# Getting Started

This document describes how to generate and use the members from the family of least-misfit gridding functions. In particular, it will describe how they can be evaluated at arbitrary points for incorporation into existing mapping programs which support convolutional gridding. Subsequent notebooks will describe the algorithms for generating and analyzing the properties of these and other gridding functions in more detail.

The Python programs used to do the calculations are in the file `algorithms\core.py` relative to the directory containing these notebooks. Each function has a docstring that describes its purpose, the input arguments and the return values.

## Coordinate Systems in Visibility and Map Spaces

In theoretical discussions of radio-astronomical mapping, it is usual to start with visibility coordinates $(u,v,w)$ measured in multiples of the wavelength and direction cosines $(l,m,n)$ on the celestial sphere. The visibilities $\mathcal{V}$ are then related to the sky brightness $I(l,m)$ via an integral over the visible portion of the sphere via
$$\mathcal{V}(u,v,w) = \displaystyle\int\displaystyle\int \frac{I(l,m)}{n}  \exp\left[-\mathrm{i}2\pi\left(ul + vm + w(n-1)\right)\right] \,\mathrm{d}l\,\mathrm{d}m$$
where $k^2+l^2+n^2=1$. For narrow-field observations close to the phase center $(l,m,n) \approx (0,0,1),$ we obtain the two-dimensional Fourier transform
$$ \mathcal{V}(u,v) = \displaystyle\int\displaystyle\int I(l,m)  \exp\left[-\mathrm{i}2\pi\left(ul + vm\right)\right] \,\mathrm{d}l\,\mathrm{d}m$$
The inverse Fourier transform recovers the sky brightness from the visibilities:
$$ I(l,m) =  \displaystyle\int\displaystyle\int \mathcal{V}(u,v)  \exp\left[\mathrm{i}2\pi\left(ul + vm\right)\right] \,\mathrm{d}u\,\mathrm{d}v$$
When mapping a small portion of the sky, say $-L/2\leq l\leq L/2, -M/2\leq m\leq M/2$ it is convenient to introduce normalized map coordinates $(x,y)$ defined by $x=l/L, y=m/M$ which each range from $-\frac{1}{2}$ to $\frac{1}{2}$. Writing $u'=uL$ and $v'=vM$, we find
$$ I(x,y) \propto  \displaystyle\int\displaystyle\int \mathcal{V}(u',v')  \exp\left[\mathrm{i}2\pi\left(u' x + v' y\right)\right] \,\mathrm{d}u'\,\mathrm{d}v'$$
When processing a set of observations, the visibilities are measured on a finite set of baselines $\{(u_i,v_i)\}$ and we define the dirty map and beam by
$$ D(x,y) = \displaystyle\sum_i w_i\mathcal{V}(u_i',v_i')  \exp\left[\mathrm{i}2\pi\left(u_i' x + v_i' y\right)\right] $$
$$ B(x,y) = \displaystyle\sum_i w_i\exp\left[\mathrm{i}2\pi\left(u_i' x + v_i' y\right)\right] $$
where $w_i$ are a set of non-negative weights which add to one.
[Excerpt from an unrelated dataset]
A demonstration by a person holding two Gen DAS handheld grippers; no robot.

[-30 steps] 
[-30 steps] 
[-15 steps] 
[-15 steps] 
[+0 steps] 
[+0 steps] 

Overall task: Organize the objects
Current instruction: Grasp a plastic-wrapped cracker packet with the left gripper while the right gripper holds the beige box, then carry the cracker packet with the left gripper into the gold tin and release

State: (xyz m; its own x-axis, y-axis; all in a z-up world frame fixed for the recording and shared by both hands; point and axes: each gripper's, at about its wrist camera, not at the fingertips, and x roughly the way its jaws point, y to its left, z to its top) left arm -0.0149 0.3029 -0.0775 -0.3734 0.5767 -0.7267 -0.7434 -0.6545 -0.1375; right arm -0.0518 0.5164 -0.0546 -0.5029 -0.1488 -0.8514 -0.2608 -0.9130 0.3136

The goal is to compute the direct Fourier transforms (DFT) prescribed in these definitions as the dirty map and beam are the starting points for further image reconstruction.

## Convolutional Gridding
In order to compute these transforms efficiently, the fast Fourier transform (FFT) algorithm is used, but this requires that both the visibilities and map intensities be sampled on regular rectangular grids. If we use an even number of points $N$ in each direction, the dirty map is computed using with the help of an (inverse) FFT via
$$ D\left(\frac{p}{N},\frac{q}{N}\right) = \left\{\displaystyle\sum_r\displaystyle\sum_s (K * \overline{\mathcal{V}})(r,s)\exp\left[\mathrm{i}\frac{2\pi(rp+sq)}{N}\right] \right\} H\left(\frac{p}{N},\frac{q}{N}\right) $$
where each of the indices $p, q, r$ and $s$ range over integer values from $-N/2$ through $N/2-1$. In convolutional gridding, the quantity $(K * \overline{\mathcal{V}})(r,s)$ whose FFT is being computed is given by
$$(K * \overline{\mathcal{V}})(r,s) = \displaystyle\sum_i K(r-u_i', s-v_i')\overline{\mathcal{V}}(u_i',v_i')$$
where $\overline{\mathcal{V}}(u_i',v_i') = w_i\mathcal{V}(u_i',v_i')$ are the weighted visibilities and $K$ is called the convolutional gridding kernel. $K$ is usually taken to be separable and of finite support. i.e., we assume that
we can write $K$ in terms of a function $C$ of one variable which vanishes outside the interval $[-W/2,W/2]$ such that
$$K(r-u_i', s-v_i') = C(r-u_i') C(s-v_i')$$
The quantity $W$ is an integer called the width of the gridding function $C$.

In practice, calcuation of $(K * \overline{\mathcal{V}})(r,s)$ is carried out by accumulating values in an $N\times N$ array. A (weighted) visibility point $w_i\mathcal{V}(u_i', v_i')$ affects $W^2$ elements in the array whose (integer) indices $(r,s)$ satisfy $|r-u_i'|< W/2$ and $|s-v_i'|<W/2$. Gridding the visibility into the array involves computing (or looking up) the $2W$ values $C(r-u_i')$ and $C(s-v_i')$ so that the two dimensional kernel $K(r-u_i', s-v_i')$ may be found. Once all visibility points have been processed, the FFT of the array may be found.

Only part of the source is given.